Sailing race competition

The America's Cup is a sailing competition and the oldest international competition still operating in any sport. America's Cup match races are held between two sailing yachts: one from the yacht club that currently holds the trophy (known as the defender) and the other from the yacht club that is challenging for the cup (the challenger). The winner is awarded the America's Cup trophy, informally known as the Auld Mug. Matches are held several years apart on dates agreed between the defender and the challenger. There is no fixed schedule, but the races have generally been held every three to four years.

Any yacht club that meets the requirements specified in the Deed of Gift of the America's Cup has the right to challenge the yacht club that currently holds the cup. If the challenging club wins the match, it gains stewardship of the cup. From the first defence of the cup in 1870 until the twentieth defence in 1967, there was always only one challenger. In 1970 multiple challengers applied, so a Challenger Selection Series was held to decide which applicant would become the official challenger and compete in the America's Cup match. This approach has been used for each subsequent competition.

The history and prestige associated with the America's Cup attract the world's top sailors, yacht designers, wealthy entrepreneurs, and sponsors. It is a test of sailing skill, boat and sail design, and fundraising and management skills. Competing for the cup is expensive, with modern teams spending more than US$100 million each; the 2013 winner was estimated to have spent US$300 million on the competition.

The most recent 2024 America's Cup was held in October 2024 between the challengers, Royal Yacht Squadron's INEOS Britannia, and the defending champions, Royal New Zealand Yacht Squadron, who won 7–2.

== History ==

The America's Cup is the oldest competition in international sport, and the fourth oldest continuous sporting trophy of any kind. The cup itself was manufactured in 1848 and first called the "RYS £100 Cup". It was first raced for on 22 August 1851 around the Isle of Wight off Southampton and Portsmouth in Hampshire, England, in a fleet race between the New York Yacht Club's America and 15 yachts of the Royal Yacht Squadron. The race was witnessed by Queen Victoria and the future Edward VII and won by America. This is considered to be the first America's Cup race.

On 8 July 1857, the surviving members of the America syndicate donated the cup to the New York Yacht Club via the Deed of Gift of the America's Cup filed with the New York Supreme Court. The deed is the primary instrument that governs the rules to make a valid challenge for the America's Cup and the rules of conduct of the races. It states that the cup "is donated upon the condition that it shall be preserved as a perpetual challenge Cup for friendly competition between foreign countries". The deed also outlines how a foreign yacht club can make a challenge to the holder of the cup and what happens if the clubs do not agree on the conduct of the match.

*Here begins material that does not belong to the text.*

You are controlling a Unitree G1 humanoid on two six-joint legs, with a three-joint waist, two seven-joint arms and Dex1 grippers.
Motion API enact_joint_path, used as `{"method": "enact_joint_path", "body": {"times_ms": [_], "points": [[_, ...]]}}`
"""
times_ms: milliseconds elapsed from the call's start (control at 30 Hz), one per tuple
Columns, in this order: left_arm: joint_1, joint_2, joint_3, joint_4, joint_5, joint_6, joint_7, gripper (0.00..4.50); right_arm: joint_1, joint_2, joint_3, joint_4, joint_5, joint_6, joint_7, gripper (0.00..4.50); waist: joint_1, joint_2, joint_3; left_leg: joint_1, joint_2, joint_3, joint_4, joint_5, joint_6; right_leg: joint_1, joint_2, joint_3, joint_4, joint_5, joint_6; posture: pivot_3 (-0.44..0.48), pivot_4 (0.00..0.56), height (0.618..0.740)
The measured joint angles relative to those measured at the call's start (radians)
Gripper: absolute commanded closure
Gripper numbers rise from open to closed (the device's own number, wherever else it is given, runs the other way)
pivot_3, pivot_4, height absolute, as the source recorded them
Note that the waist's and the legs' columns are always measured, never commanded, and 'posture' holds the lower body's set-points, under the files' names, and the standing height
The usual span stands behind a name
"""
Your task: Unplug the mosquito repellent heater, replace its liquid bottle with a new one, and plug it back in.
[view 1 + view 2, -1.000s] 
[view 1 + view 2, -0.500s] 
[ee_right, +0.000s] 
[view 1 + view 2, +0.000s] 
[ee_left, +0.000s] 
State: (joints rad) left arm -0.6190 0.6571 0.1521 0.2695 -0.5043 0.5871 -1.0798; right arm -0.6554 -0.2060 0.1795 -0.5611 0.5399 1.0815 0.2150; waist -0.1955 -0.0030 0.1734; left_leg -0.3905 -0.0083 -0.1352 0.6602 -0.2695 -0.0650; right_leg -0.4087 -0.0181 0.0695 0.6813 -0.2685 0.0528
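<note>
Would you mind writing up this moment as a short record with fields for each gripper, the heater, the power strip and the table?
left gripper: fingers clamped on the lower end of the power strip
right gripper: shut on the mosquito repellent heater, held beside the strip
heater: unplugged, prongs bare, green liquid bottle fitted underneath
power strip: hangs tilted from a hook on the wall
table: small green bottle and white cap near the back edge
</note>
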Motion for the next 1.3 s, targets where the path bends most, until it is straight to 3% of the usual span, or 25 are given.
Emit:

The deed makes it "distinctly understood that the cup is to be the property of the club [that has most recently won a match for the cup], subject to the provisions of this deed, and not the property of the owner or owners of any vessel winning a match".

The trophy was held by the NYYC from 1857 until 1983. The NYYC successfully defended the trophy 24 times in a row before being defeated by the Royal Perth Yacht Club, represented by the yacht Australia II. Including the original 1851 victory, the NYYC's 132-year reign was the longest (in terms of time) winning streak in any sport.

Early matches for the Cup were raced between yachts measuring 65–90 ft on the waterline that were owned by wealthy sportsmen. This culminated with the J-Class regattas of the 1930s. After World War II and almost twenty years without a challenge, the NYYC made changes to the Deed of Gift to allow smaller, less expensive 12-metre class yachts to compete; this class was used from 1958 until 1987. It was replaced in 1990 by the International America's Cup Class, which was used until 2007. In 1983, in the first time of the Cup's history, the team behind Australia II won the 25th America's Cup in Newport, RI, USA. This was the first time in more than 132 years that a non-American team won the America's Cup, ending the longest winning streak in international sports.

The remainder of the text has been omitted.